Ее рассказ меня заинтересовал, и я по своим каналам стал выяснять, откуда у нас возник этот тип. Оказалось, что он работал до нас в другой проектной фирме и там довел своими доносами в разные «инстанции» ее директора до того, что тот вскричал: «Или он, или я». Подиконников не учел, что та организация была «номерной», то есть творила оборону страны, и опекуны доносчика были вынуждены его убрать с предоставлением ему нового поля деятельности.
Получив эти сведения, я немедленно зашел к директору, чтобы предостеречь его от опасного гостеприимства. Все же понятие «испытательный срок» еще существовало, и если бы шеф уперся рогами, то смог бы охранить от гада свою территорию.
Однако директор воспринял мою информацию философски:
— Один человек в этом деле ничего не решает, и не только вы, но и я сам не знаю, сколько их у меня работает!
И мы вместе стали перебирать различные сомнительные ситуации в недавней истории фирмы, чтобы логическим путем попытаться определить стукачей. С большим трудом мы насчитали всего 18 штук.
— Видите, как они маскируются? — сказал директор. — Вы же понимаете, что в коллективе в 1500 человек их значительно больше!
Я это понимал, А мой директор был одесситом-украинцем и верил в свою хитрость, потому что, как известно, одесситы-украинцы в несколько раз хитрее одесситов-евреев.

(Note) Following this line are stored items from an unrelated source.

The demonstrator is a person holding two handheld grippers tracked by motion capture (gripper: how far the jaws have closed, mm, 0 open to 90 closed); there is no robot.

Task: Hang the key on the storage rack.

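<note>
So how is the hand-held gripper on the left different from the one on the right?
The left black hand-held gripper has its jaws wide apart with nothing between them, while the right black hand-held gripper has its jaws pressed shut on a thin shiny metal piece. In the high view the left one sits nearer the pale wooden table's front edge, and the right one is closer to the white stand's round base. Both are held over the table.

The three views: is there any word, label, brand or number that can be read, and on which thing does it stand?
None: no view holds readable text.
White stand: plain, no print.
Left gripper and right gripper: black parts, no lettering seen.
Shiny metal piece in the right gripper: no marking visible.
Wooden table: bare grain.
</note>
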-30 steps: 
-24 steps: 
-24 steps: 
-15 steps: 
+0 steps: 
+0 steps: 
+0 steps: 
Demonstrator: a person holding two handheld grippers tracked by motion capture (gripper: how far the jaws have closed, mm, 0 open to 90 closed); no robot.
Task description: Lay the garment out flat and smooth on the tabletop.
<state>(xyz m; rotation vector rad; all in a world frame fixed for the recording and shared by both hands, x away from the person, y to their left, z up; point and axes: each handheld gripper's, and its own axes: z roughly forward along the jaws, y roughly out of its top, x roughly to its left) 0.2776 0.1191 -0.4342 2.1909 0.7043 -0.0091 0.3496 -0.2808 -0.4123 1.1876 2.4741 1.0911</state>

Но тут его действительно незаурядные ум и хитрость, позволявшие ему руководить институтом с 1938 по 1976 год, коллекционируя награды и избегая предлагавшихся повышений статуса, ему не помогли. Именно этот гад, Подиконников, испортил его последние трудовые годы.
Я же за почти тридцать лет пребывания Подиконникова в нашей фирме в качестве «секретаря парткома» и просто бездельника не стеснял себя в своих отзывах о нем и ни разу не только не пожал ему руку, но даже и не поздоровался с ним. Потом мне рассказали, что когда после 1991 года очищали авгиевы конюшни от коммунистического навоза, в «творческом наследии» Подиконникова была обнаружена папка с ботиночными тесемками, в которой этот стукач собирал на меня различные «неопровержимые улики». Почему он не пустил их в дело — не знаю. Может, его останавливало то, что я был «лично известен в московских и киевских профессиональных «верхах» того времени, что на меня в год сыпалось по десятку благодарностей и т. п., и он ждал удобного момента, да и не дождался. Потом этого партайгеноссе-пенсионера я видел метущим улицу, потом мне говорили, что он стал мелким местным функционером одной из бесчисленных новых украинских политических партий. А одна дама из тех, кто поставлял ему на меня «материалы» для его заветной папки, в глубокой старости и в абсолютной беспомощности умерла на моих руках… Таковы причуды судеб человеческих.
Для таких «подиконниковых», в отличие от молодого Сталина, общение с «органами» не было неизбежным и не являлось вопросом жизни или смерти, и чтобы иметь право судить вождя за грехи молодости, нужно хотя бы попытаться представить себя на его месте, что и будет сделано во второй части этого небольшого романа.